## EXERCISE OBJECTIVE
Output only the lines below from the one containing "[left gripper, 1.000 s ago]" to the one containing "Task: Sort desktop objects", exactly as written, both ends kept.

## DATA EXTRACT
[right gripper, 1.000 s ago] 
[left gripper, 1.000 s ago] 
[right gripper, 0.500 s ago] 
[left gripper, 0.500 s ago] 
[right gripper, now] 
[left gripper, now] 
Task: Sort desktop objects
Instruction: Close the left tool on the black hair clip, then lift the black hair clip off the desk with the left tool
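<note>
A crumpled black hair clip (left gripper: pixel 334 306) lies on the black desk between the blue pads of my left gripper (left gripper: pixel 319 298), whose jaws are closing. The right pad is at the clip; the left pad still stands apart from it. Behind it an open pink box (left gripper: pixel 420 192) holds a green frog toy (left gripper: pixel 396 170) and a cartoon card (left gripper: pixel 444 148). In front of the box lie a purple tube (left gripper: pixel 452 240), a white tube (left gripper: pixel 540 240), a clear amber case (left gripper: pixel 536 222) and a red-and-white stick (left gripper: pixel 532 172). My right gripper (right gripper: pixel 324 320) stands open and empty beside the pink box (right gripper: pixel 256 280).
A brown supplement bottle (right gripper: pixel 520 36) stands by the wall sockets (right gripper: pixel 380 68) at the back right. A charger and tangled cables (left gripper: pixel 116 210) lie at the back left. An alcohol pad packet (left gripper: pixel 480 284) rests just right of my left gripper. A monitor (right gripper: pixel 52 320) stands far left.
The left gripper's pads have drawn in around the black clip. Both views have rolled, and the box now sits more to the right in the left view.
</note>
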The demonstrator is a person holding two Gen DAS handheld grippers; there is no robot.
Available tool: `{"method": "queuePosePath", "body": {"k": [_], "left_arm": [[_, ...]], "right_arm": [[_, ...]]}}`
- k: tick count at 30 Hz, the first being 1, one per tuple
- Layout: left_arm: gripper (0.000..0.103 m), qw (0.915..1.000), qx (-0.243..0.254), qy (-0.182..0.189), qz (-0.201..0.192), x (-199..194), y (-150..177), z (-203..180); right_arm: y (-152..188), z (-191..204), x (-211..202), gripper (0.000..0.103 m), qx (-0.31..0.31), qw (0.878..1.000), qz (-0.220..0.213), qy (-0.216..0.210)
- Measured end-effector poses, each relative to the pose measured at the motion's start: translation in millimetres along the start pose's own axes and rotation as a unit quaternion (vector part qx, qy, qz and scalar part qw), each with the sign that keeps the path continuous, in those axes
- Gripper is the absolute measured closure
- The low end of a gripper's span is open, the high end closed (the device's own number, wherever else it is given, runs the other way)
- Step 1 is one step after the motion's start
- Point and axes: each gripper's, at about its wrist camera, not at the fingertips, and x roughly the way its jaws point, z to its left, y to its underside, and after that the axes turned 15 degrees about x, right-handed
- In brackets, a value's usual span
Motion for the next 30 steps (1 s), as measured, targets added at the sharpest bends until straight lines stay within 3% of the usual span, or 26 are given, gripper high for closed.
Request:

## ANSWER TO THIS EXERCISE
[left gripper, 1.000 s ago] 
[right gripper, 0.500 s ago] 
[left gripper, 0.500 s ago] 
[right gripper, now] 
[left gripper, now] 
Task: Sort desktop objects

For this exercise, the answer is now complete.